Illustration by Janet Laura Scott from Elizabeth Gordon's The Turned-Into's, 1920
Now here's an interesting album that hasn't been discussed to death, and I feel like I can say something informative about it. Here's what I have to say - the Rascals' Once Upon a Dream is RIDICULOUS. But what would you expect when a garage-rock-turned-soul band (up to this time called the "Little Rascals") decides to make more grown-up, psychedelic album in the mode of Sgt. Pepper's? It's a bewildering mish-mash of R'n'B, blue-eyed-soul, rock, and over-the-top balladry, glued together with sound effects and studio magic. And Once Upon a Dream is probably the only US psych-rock album that charted higher in the R'n'B charts than the pop charts, due to the Rascals' good-sized crossover audience.
Once Upon a Dream's songs are all originals written by the band-members, and they managed a decent hit-to-miss ratio considering the odd formula they were working with.

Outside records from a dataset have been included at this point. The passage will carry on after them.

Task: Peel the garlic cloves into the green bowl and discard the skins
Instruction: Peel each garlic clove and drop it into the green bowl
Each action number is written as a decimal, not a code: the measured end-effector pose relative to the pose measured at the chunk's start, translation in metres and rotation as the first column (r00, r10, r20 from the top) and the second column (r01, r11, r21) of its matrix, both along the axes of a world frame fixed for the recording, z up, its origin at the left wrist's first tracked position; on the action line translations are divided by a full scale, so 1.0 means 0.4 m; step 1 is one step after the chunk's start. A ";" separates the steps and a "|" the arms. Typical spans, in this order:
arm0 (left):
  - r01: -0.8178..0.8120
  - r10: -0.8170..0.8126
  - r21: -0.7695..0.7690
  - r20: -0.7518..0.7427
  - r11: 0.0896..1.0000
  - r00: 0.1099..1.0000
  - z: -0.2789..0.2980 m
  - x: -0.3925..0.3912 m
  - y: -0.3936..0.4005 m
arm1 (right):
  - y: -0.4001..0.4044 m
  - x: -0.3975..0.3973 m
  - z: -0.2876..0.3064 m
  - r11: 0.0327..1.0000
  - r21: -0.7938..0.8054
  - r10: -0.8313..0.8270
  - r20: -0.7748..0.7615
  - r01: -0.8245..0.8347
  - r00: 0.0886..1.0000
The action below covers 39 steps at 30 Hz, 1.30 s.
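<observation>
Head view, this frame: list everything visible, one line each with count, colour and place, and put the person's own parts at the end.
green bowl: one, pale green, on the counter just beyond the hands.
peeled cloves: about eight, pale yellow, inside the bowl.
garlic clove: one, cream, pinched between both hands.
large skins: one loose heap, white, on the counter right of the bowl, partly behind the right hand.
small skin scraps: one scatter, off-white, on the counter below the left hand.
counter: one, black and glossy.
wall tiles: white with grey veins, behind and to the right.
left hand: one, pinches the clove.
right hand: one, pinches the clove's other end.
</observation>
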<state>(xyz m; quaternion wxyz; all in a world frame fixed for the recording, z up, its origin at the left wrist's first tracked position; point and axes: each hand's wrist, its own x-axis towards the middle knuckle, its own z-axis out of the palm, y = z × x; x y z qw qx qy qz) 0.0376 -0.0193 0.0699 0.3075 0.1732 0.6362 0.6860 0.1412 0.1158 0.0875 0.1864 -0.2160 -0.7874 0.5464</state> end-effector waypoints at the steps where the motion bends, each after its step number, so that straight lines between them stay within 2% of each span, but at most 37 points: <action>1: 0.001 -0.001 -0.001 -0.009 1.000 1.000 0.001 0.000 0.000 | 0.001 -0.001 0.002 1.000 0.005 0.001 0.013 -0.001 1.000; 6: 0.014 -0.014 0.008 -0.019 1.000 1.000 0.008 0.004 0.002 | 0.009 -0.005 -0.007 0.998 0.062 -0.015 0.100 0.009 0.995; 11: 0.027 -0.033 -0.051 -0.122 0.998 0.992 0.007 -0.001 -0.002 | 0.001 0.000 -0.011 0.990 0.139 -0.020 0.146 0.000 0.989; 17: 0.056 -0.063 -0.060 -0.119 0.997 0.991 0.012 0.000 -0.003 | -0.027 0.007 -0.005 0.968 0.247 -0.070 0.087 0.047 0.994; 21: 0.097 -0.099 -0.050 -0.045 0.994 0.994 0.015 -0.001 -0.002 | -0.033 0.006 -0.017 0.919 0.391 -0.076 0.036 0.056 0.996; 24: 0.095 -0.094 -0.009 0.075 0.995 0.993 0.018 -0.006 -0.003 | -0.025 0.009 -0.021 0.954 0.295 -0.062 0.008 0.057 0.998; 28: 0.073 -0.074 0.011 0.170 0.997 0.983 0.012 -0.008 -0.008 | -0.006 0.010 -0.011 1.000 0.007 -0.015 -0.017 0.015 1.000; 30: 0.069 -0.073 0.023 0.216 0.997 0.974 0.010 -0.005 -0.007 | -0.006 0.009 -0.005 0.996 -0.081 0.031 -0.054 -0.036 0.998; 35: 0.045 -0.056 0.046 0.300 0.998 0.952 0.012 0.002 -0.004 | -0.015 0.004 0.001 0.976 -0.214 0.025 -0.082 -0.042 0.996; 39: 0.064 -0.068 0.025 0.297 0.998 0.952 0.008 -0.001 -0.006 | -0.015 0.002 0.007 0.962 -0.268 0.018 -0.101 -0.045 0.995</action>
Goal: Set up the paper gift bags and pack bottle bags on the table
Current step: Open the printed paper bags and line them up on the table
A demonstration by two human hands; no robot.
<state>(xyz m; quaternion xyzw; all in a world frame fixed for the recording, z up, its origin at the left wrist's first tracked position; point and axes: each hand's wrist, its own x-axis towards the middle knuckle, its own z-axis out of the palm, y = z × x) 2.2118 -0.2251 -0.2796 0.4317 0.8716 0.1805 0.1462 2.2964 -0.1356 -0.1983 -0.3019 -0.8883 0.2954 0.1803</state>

A few things don't work very well, like "Singin' the Blues Too Long", which doesn't really fit the psychedelic framework of the album and is, as its title suggests, a boring blues workout that goes on too long. "Rainy Day" is another dud - they push the melodrama a little too far on this psych-soul ballad and end up sounding like a deranged Fifth Dimension ripoff.
Most of the other tracks work pretty well, even if they're all over the map. "Please Love Me" is a soul-tinged garage-rock raver, "Sattva" is a cool sitar-drone ballad, and "I'm Gonna Love You" sounds like a pots-and-pans marching band colliding with a group of Motown second-stringers (in a good way, of course). The Rascals get their psych-soul approach just right a couple times as well, as on the album's big single, "It's Wonderful", even better than that one is "Silly Girl", which marries a airy verse melody to a bouncy bubblegum chorus hook.